▸ Your task
For the data that follows, print the line with "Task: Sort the", the line with "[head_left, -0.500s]", and all lines between them, exactly as they stand. Omit pictures and add nothing.

[Items listed in a dataset]
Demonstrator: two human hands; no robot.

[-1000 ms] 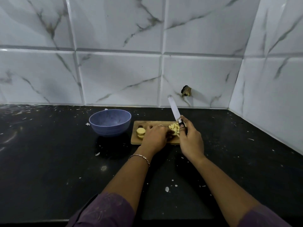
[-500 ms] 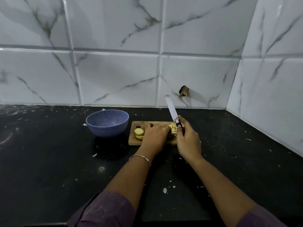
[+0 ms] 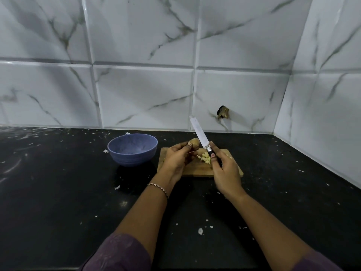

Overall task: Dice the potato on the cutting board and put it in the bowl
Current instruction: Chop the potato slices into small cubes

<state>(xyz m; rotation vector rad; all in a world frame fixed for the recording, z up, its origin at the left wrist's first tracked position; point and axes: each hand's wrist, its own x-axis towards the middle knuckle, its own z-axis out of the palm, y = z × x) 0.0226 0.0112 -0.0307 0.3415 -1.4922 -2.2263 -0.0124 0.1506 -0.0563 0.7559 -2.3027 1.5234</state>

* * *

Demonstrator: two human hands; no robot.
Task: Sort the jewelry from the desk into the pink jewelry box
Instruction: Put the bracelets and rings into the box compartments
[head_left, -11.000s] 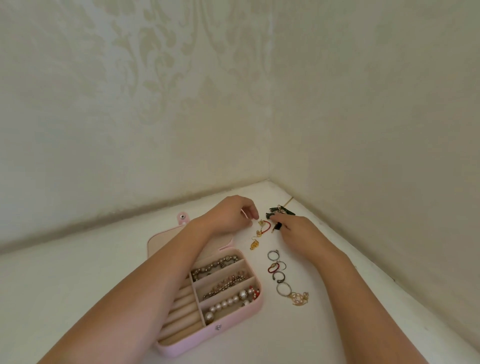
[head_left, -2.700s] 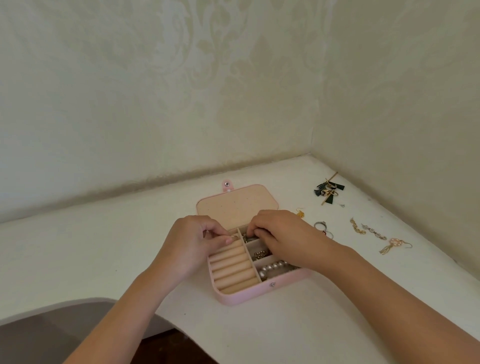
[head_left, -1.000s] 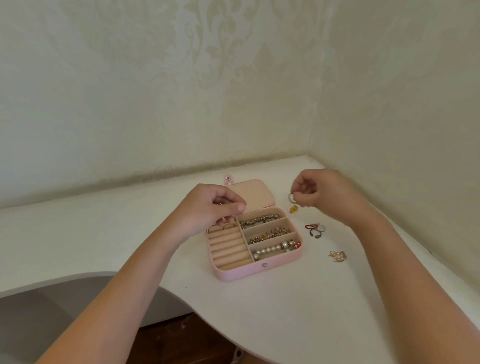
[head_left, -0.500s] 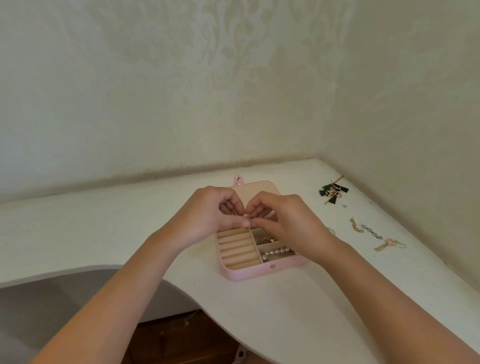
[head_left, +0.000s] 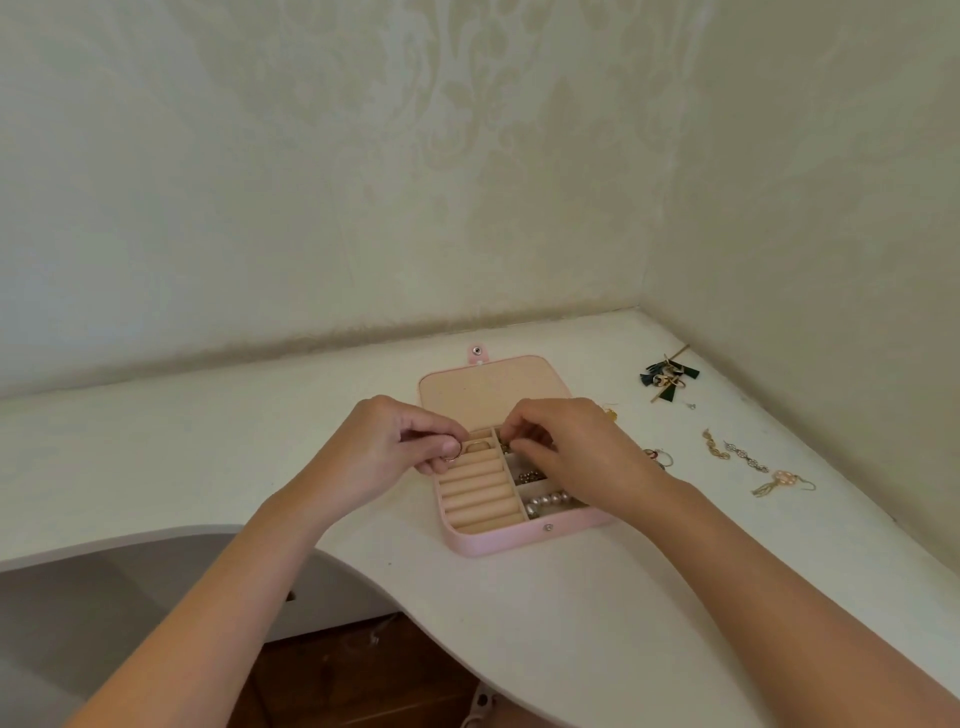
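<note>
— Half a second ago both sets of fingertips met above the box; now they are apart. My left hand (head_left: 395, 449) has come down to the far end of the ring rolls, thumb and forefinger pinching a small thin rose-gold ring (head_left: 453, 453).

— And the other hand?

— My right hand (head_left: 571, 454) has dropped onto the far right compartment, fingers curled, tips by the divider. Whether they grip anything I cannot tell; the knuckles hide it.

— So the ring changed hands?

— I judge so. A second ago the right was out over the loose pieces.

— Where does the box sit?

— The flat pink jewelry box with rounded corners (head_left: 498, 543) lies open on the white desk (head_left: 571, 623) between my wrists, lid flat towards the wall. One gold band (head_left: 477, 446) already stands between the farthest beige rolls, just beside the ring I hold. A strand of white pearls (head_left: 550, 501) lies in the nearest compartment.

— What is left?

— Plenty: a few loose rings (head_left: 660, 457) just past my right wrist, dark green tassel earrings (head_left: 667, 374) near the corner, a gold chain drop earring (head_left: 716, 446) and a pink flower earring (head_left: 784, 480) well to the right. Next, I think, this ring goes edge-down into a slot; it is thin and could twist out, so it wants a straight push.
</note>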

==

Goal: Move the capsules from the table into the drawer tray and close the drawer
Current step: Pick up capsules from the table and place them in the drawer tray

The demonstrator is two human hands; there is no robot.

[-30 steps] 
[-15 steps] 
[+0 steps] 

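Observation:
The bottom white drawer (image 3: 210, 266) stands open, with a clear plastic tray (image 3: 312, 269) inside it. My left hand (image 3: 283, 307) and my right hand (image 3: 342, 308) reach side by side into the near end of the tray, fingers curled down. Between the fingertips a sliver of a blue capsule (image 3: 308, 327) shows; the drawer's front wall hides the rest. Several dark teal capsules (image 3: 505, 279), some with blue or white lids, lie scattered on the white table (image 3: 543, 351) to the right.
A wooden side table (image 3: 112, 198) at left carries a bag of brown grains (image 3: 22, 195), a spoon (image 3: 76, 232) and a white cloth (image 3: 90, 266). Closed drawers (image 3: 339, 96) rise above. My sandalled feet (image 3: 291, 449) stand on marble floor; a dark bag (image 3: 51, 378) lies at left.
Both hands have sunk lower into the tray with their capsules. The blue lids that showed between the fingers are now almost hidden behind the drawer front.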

▸ Output of the exercise
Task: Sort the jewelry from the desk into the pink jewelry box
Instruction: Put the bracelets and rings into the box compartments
[head_left, -11.000s] 
[head_left, -2.700s] 
[head_left, -1.000s] 
[head_left, -0.500s] 

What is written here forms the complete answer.